We next asked whether RII binding to Gαi may enhance sensitivity of Gαi-coupled receptor signalling by somehow shifting Gαi to its active, GTP-bound state. We used an antibody to selectively precipitate GTP-loaded Gαi in untreated, SNC80 or SNC80 plus RII-specific cAMP-analogue-treated δOR-HEK293 cells. By immunoblotting (IB) with the isoform selective Gαi3 antibody we observed elevated levels of immunoprecipitated GTP-Gαi3, following both RII and δOR activation (Supplementary Fig. S4b). Exclusive treatment with RII-specific cAMP-analogues shows no activation of Erk1/2 in HEK293 cells (see below, Fig. 4b). These results, together with our observation of enhanced conformation change of Gαi:βγ complex under the same conditions (Fig. 2b), suggest that the active GTP–Gαi complex is favoured when bound to cAMP-RII:Gαi following Gαi-coupled receptor activation.
Our results suggest that preventing cAMP-triggered PKA dissociation and hence formation of RII:Gαi complexes would prevent Gαi-coupled receptor signal augmentation by cAMP. To test this prediction, we used the cAMP analogue Rp-cAMP, an inhibitor of PKA holoenzyme dissociation. Pretreatment with Rp-cAMP decreased SNC80+RII subunit activator (6-MBC-cAMP, Sp-5,6-DCl-cBIMPS) and SNC80+forskolin-mediated Erk1/2 phosphorylation (Fig. 3d) to a similar extent as it prevented PKA holoenzyme dissociation (Supplementary Fig. S4c,d).

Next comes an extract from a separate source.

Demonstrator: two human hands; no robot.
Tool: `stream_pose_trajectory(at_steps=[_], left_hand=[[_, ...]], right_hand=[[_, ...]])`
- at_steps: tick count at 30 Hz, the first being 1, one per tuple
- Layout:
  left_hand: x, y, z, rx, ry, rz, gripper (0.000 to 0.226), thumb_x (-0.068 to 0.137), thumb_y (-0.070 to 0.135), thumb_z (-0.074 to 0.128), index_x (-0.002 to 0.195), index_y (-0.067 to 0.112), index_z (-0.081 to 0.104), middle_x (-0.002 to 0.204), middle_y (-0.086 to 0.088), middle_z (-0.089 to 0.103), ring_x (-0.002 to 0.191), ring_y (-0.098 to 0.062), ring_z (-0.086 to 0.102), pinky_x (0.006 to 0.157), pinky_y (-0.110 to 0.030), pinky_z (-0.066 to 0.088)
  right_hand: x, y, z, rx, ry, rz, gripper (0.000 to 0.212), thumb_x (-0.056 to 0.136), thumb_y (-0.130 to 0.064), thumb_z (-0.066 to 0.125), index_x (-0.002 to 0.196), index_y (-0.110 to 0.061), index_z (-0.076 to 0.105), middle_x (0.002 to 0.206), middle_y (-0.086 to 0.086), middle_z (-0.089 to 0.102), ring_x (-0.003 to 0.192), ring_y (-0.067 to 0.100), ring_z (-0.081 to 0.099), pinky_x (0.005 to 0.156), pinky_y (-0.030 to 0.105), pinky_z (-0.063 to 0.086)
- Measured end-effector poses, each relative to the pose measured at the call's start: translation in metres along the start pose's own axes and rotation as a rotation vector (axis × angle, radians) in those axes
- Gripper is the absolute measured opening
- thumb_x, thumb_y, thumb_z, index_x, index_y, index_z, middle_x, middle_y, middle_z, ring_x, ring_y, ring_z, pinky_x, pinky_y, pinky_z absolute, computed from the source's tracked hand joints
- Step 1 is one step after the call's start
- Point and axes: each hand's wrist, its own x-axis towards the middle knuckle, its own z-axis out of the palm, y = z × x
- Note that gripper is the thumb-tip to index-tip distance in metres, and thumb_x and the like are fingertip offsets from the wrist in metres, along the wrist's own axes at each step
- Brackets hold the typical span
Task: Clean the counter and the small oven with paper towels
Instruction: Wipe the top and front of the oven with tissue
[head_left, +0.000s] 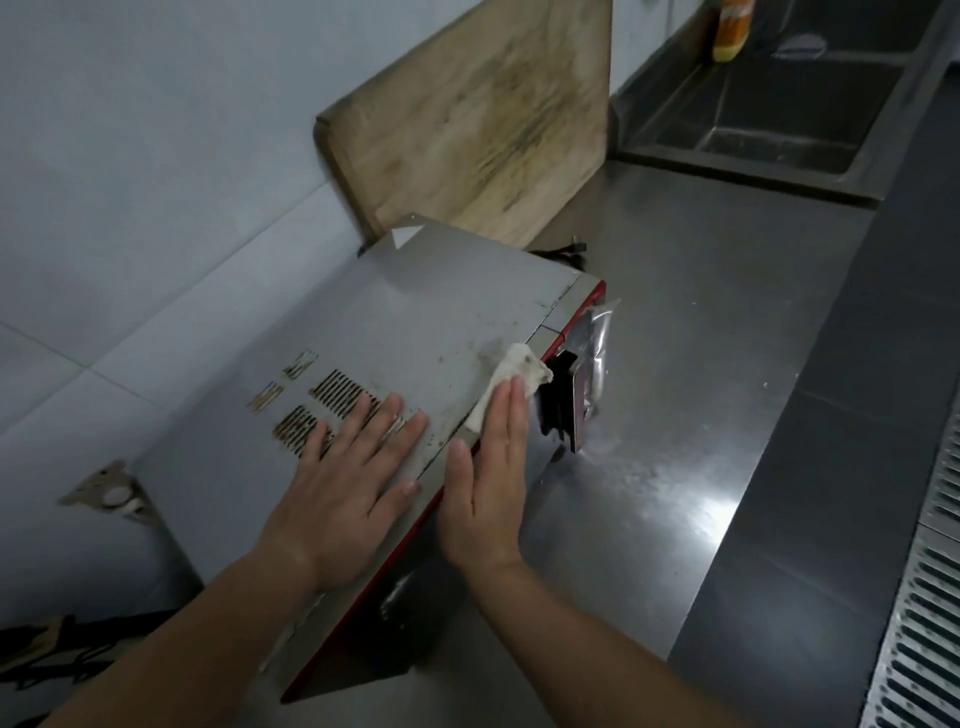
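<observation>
Both hands were flat: left hand (349, 483) steadying the small grey-topped, red-trimmed oven (415, 332) on the steel worktop (691, 332), right hand (491, 467) pressing a crumpled white paper towel (511, 374) at its front edge. Pushing too hard there might've slid the towel off or smeared the grime.

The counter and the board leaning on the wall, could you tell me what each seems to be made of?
The counter looks like brushed stainless steel: grey, with a soft glare patch. The board looks like bare, unvarnished wood: pale tan, matte, with grain and dark staining.
</observation>
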Motion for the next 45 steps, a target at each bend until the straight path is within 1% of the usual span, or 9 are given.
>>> stream_pose_trajectory(at_steps=[6,10,13,21,25,30,35,39,45], left_hand=[[-0.001,0.001,-0.001,0.01,-0.001,-0.005,0.074,0.079,0.074,-0.027,0.149,0.051,-0.023,0.159,0.02,-0.032,0.145,-0.006,-0.034,0.123,-0.05,-0.008],[0.001,-0.003,0.003,-0.007,0.001,0.007,0.065,0.088,0.069,-0.011,0.15,0.052,-0.021,0.16,0.02,-0.029,0.145,-0.005,-0.033,0.124,-0.051,-0.007],[0.002,-0.005,0.006,-0.003,0.017,0.017,0.064,0.09,0.066,-0.006,0.15,0.052,-0.019,0.161,0.019,-0.028,0.146,-0.006,-0.032,0.124,-0.051,-0.007],[0.001,-0.007,0.009,-0.023,0.045,0.024,0.066,0.087,0.065,-0.008,0.15,0.051,-0.019,0.162,0.017,-0.027,0.146,-0.008,-0.033,0.123,-0.05,-0.01],[0.002,-0.009,0.012,-0.022,0.052,0.033,0.066,0.089,0.065,-0.006,0.152,0.048,-0.019,0.162,0.017,-0.027,0.146,-0.008,-0.032,0.123,-0.051,-0.008],[0.003,-0.008,0.013,-0.017,0.057,0.029,0.066,0.091,0.064,-0.004,0.153,0.048,-0.018,0.162,0.017,-0.026,0.146,-0.007,-0.032,0.123,-0.051,-0.008],[0.003,-0.007,0.011,-0.017,0.056,0.034,0.063,0.092,0.063,-0.003,0.152,0.049,-0.02,0.161,0.017,-0.028,0.146,-0.007,-0.032,0.123,-0.05,-0.01],[0.003,-0.007,0.01,-0.017,0.055,0.039,0.064,0.091,0.063,-0.004,0.151,0.05,-0.02,0.161,0.018,-0.029,0.146,-0.006,-0.032,0.123,-0.05,-0.009],[0.002,-0.007,0.009,-0.015,0.052,0.037,0.063,0.09,0.064,-0.006,0.151,0.051,-0.02,0.16,0.018,-0.029,0.145,-0.006,-0.033,0.123,-0.05,-0.009]], right_hand=[[-0.029,0.004,0.002,0.088,0.077,0.154,0.074,0.099,-0.051,0.034,0.158,-0.018,0.005,0.164,-0.003,0.013,0.15,0.012,0.015,0.119,0.047,0.027],[-0.001,-0.01,-0.004,0.067,0.204,0.184,0.053,0.099,-0.044,0.038,0.146,-0.021,0.041,0.158,-0.006,0.028,0.143,-0.004,0.022,0.111,0.011,0.025],[0.031,-0.019,-0.004,0.002,0.28,0.249,0.036,0.099,-0.025,0.049,0.133,-0.017,0.055,0.148,-0.008,0.043,0.133,-0.006,0.034,0.11,0.017,0.031],[-0.04,0.014,0.01,0.046,0.184,0.411,0.049,0.106,-0.026,0.037,0.154,-0.024,0.028,0.158,-0.014,0.03,0.142,-0.008,0.024,0.12,0.025,0.023],[-0.051,0.009,0.019,0.225,0.14,0.46,0.054,0.106,-0.035,0.036,0.156,-0.029,0.015,0.155,-0.025,0.014,0.127,-0.033,0.012,0.11,0.002,0.015],[-0.011,-0.011,0.014,0.271,0.2,0.349,0.062,0.101,-0.047,0.027,0.158,-0.029,0.009,0.163,-0.018,0.012,0.145,-0.01,0.009,0.123,0.029,0.013],[0.012,0.006,0.015,0.183,0.264,0.291,0.059,0.105,-0.045,0.027,0.158,-0.025,0.01,0.164,-0.013,0.013,0.147,-0.004,0.009,0.124,0.033,0.013],[0.035,0.05,0.014,0.256,0.33,0.476,0.076,0.091,-0.071,0.03,0.15,-0.024,0.034,0.155,0.0,0.037,0.144,0.013,0.031,0.119,0.047,0.025],[0.014,0.105,0.026,0.441,0.327,0.755,0.11,0.056,-0.101,0.036,0.146,-0.038,0.041,0.152,-0.007,0.043,0.14,0.01,0.038,0.119,0.044,0.027]])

We next tested whether the induction of cAMP-'activated' RII:Gαi complexes affect receptor:G protein coupling. First, we performed a BRET assay that reports directly on Gαi1 coupling to δOR in response to agonist binding to the GPCR30,31. We observed that forskolin potentiated the SNC80-induced increase in BRET between δOR and Gαi1 (Fig. 4a), which is consistent with the idea that the formation of the RII:Gαi complex potentiates the receptor-mediated activation of Gαi1. Moreover, a dose–response of the δOR agonist SNC80-mediated ERK1/2 phosphorylation following pretreatment with the selective PKA phosphotransferase inhibitor KT5720 performed in the presence and absence of RII subunit-specific cAMP analogues showed a significant, sevenfold increase in sensitivity of the MAPK pathway to stimulation (Fig. 4b).
To test whether direct disruption of the RII:Gαi complex would prevent cAMP-dependent sensitization of Gαi to receptor activation, we created a membrane-permeable peptide competitive antagonist of RII:Gαi binding based on the Gαi3 binding motif that we identified in RII (Fig. 1c,d). Coding sequence for this peptide was fused to that of the membrane-permeant HIV TAT peptide and expressed in and purified from Escherichia coli37. Treatment of cells with this peptide (we call Reggai) prevented the potentiation of SNC80-mediated Erk1/2 phosphorylation by RII subunit-specific cAMP analogues (Fig. 4c). A TAT control peptide had no effect. These data highlight that formation of cAMP-dependent RII:Gαi complexes are required for the transmission of signal from Gαs- to activated Gαi-cascades.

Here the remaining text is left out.